Imagine having an orgasm because your partner is softly kissing your hip bone. Or, from no physical touch at all. Yes, it is absolutely possible. Follow these three steps to check your arousal potential. Remember — your orgasmic future is in your hands.
Step 1: Explore your beliefs about your own right to experience pleasure.
How does this article make you feel? Sad? Angry? Frustrated? Living with painful sex is heavy to bear all by yourself. Do you wonder if a man will ever choose you if you can’t have intercourse? Do you want to solve this issue? Are you willing to explore your own body to see if pleasure exists that doesn’t hurt?
Doing a little inquiry about your desire and arousal systems will open a door of hope for you. Your body is capable of pleasure (I will show you exactly what to do to discover pleasure practices without your vagina), but you MUST convince your mind first that you're allowed to experience pleasure.

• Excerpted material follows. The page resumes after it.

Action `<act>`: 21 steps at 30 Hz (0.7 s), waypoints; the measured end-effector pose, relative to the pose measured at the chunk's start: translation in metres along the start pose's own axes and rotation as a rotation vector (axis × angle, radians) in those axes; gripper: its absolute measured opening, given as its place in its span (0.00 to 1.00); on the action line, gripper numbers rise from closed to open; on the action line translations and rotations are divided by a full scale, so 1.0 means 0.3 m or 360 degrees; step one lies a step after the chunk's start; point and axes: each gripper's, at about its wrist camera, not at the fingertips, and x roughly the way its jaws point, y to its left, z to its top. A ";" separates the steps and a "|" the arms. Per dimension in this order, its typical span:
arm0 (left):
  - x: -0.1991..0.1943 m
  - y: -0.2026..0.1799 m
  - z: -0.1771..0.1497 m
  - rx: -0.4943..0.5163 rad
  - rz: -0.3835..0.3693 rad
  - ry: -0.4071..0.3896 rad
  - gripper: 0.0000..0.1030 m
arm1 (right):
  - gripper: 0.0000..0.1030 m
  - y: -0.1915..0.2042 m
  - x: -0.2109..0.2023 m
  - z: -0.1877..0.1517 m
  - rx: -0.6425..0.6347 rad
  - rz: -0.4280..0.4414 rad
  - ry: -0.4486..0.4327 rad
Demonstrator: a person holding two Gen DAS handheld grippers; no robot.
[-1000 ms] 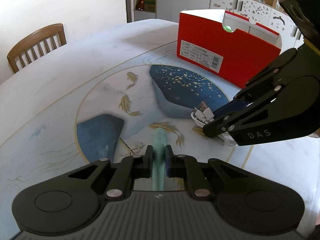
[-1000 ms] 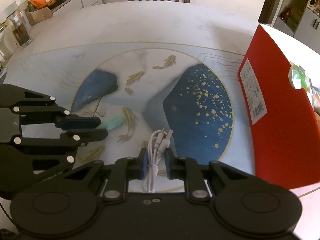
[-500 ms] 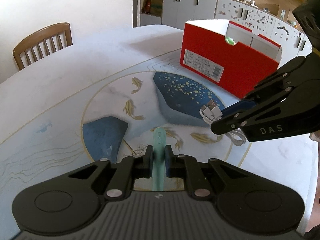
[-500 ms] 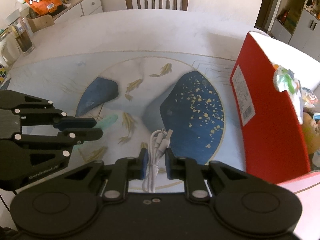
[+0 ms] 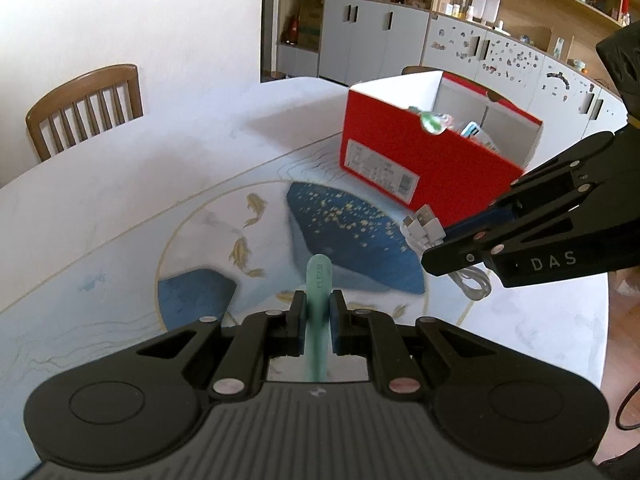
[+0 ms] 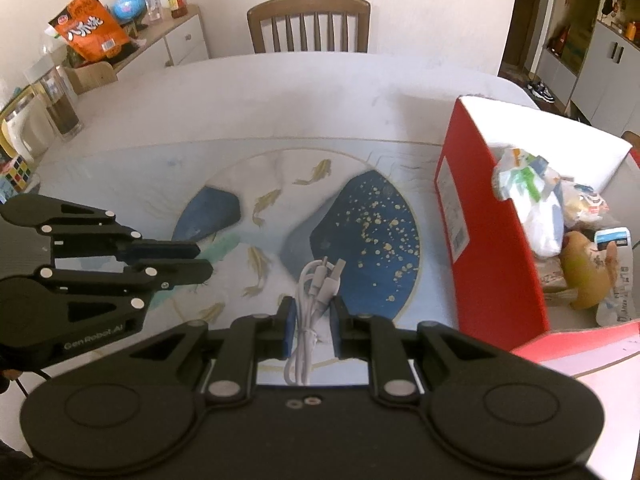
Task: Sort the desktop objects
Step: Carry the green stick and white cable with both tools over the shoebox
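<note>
My left gripper [image 5: 318, 314] is shut on a slim mint-green stick [image 5: 319, 280] that pokes forward past the pads, held above the table. In the right wrist view the same gripper [image 6: 202, 258] shows at the left with the green tip [image 6: 222, 246] beyond it. My right gripper [image 6: 312, 322] is shut on a bundled white cable [image 6: 318, 286], its plugs sticking out ahead. That gripper [image 5: 434, 250] and the cable's plugs [image 5: 424, 224] appear at the right of the left wrist view. A red open box [image 5: 420, 160] stands at the far right, holding bags and packets [image 6: 532, 204].
The table [image 6: 280, 100] has a painted top with blue patches and gold fish. Wooden chairs [image 6: 308, 24] stand at its far side. A glass jar [image 6: 60, 104] and a puzzle cube [image 6: 16, 172] sit at the left edge. Cabinets [image 5: 500, 60] line the back wall.
Both grippers have risen off the table with the green stick and the cable still held. The red box's inside has come into view.
</note>
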 end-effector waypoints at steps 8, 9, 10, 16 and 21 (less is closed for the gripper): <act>-0.037 -0.071 0.053 0.0026 -0.0012 -0.0027 0.10 | 0.16 -0.067 -0.092 -0.006 0.0042 0.0054 -0.0058; -0.040 -0.079 0.060 0.0025 -0.0014 -0.0029 0.10 | 0.16 -0.077 -0.101 -0.005 0.0046 0.0060 -0.0062; -0.042 -0.087 0.068 0.0022 -0.0016 -0.0032 0.10 | 0.16 -0.087 -0.111 -0.005 0.0051 0.0067 -0.0066; -0.048 -0.142 0.116 0.0032 -0.0011 -0.0056 0.10 | 0.16 -0.154 -0.179 0.007 0.0064 0.0113 -0.0107; -0.053 -0.195 0.157 0.0046 0.0003 -0.0086 0.10 | 0.16 -0.217 -0.224 0.030 0.0059 0.0151 -0.0143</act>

Step 2: Create a plan you that helps you feel curious.
Get a new journal for the purpose of self-exploration. Grab a copy of O Magazine and flip through for headlines that inspire self-awareness, self-care, and self-development. If you can find some about sex, orgasm or pleasure ... all the better. Paste the headlines throughout the journal and on the cover.

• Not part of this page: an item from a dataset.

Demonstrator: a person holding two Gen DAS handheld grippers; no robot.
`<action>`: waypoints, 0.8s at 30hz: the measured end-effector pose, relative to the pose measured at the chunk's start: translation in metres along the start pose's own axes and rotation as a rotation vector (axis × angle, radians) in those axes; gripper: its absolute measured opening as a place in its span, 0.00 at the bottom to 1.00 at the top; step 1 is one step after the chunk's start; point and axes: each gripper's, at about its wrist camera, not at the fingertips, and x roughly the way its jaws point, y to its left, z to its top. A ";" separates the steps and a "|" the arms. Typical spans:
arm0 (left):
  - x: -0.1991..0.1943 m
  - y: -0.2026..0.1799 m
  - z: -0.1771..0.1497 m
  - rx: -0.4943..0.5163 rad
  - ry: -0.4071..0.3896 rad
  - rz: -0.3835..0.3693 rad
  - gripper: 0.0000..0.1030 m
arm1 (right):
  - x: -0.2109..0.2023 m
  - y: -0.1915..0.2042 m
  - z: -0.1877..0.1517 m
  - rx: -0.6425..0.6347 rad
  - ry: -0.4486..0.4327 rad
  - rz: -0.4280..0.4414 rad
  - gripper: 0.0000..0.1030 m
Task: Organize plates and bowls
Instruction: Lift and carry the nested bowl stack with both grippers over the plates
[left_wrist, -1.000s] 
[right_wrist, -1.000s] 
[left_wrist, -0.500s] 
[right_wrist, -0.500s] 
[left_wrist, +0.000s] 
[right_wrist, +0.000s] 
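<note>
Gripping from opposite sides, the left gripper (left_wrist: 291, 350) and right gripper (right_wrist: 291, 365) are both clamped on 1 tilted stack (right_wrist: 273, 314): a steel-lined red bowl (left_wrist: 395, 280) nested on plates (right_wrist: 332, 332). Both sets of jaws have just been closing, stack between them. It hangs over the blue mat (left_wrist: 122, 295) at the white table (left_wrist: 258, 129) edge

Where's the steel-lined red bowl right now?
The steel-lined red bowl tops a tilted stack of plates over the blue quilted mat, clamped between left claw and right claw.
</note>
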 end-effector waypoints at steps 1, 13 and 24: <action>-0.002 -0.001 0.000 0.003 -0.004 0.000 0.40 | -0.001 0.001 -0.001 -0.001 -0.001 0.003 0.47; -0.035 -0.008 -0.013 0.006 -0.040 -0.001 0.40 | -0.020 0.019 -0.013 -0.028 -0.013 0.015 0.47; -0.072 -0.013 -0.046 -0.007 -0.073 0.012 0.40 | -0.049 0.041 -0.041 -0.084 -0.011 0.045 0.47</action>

On the first page, write the following: "Up until now sex has been painful and frustrating, but today I open myself up to the possibility of pleasure I don’t know about yet."
Then write the facts about your sexual experience as you know them. For example: Currently, for me ...
- Sex hurts.
- I feel embarrassed that I don’t enjoy sex.
- I've never had an orgasm.
- Men reject me because they think I'm sexually inadequate.
- I don’t know how to tell my boyfriend that it hurts when we have sex.
- I feel hopeless.
- I don't need sex.
- I hate how men demand sex.
Good for you for being honest with yourself. The longer your list, the better. This is your time to explore exactly what you think about sex in general. Because, it's super important that you change your thoughts about sex and pleasure.
As musician Pharrell Williams says, "Seduce the mind and the body will follow." Same for you. Change your mind about sex and your body will not only follow, it will thank you enthusiastically!
Step 3: Discover what arouses you.
Do you read or watch erotica? Do you own a vibrator? Do you enjoy self-pleasure?
If you feel aroused when watching or reading sexual fantasies, then you're ready to explore self-pleasure and alternative methods of orgasm. If, however, experience no arousal and you don’t enjoy sexual pictures, stories or movies, I recommend working with a therapist skilled in sexual healing.
If you can enjoy some degree of arousal though, then you're ready to open up the pleasure treasure trove and explore your orgasmic potential. Yes, I said, orgasmic. Achieving orgasm is actually a lot easier than you think. Especially when you relieve your vagina of any demands and leave her alone.
Don’t believe me? Here is a video of a woman in orgasm with no one touching her at all (WARNING: the video link is not appropriate for viewing at the office).
Remember — sexual pleasure is available to you, even when sexual intercourse is not.
Painful sex is a common problem. Being honest with yourself about what you're experiencing takes courage. But, I know from personal experience that sexual pleasure is 100 percent possible without penetration. These days, orgasm is back on my regular self-care menu. And, I know the same is possible for you, too.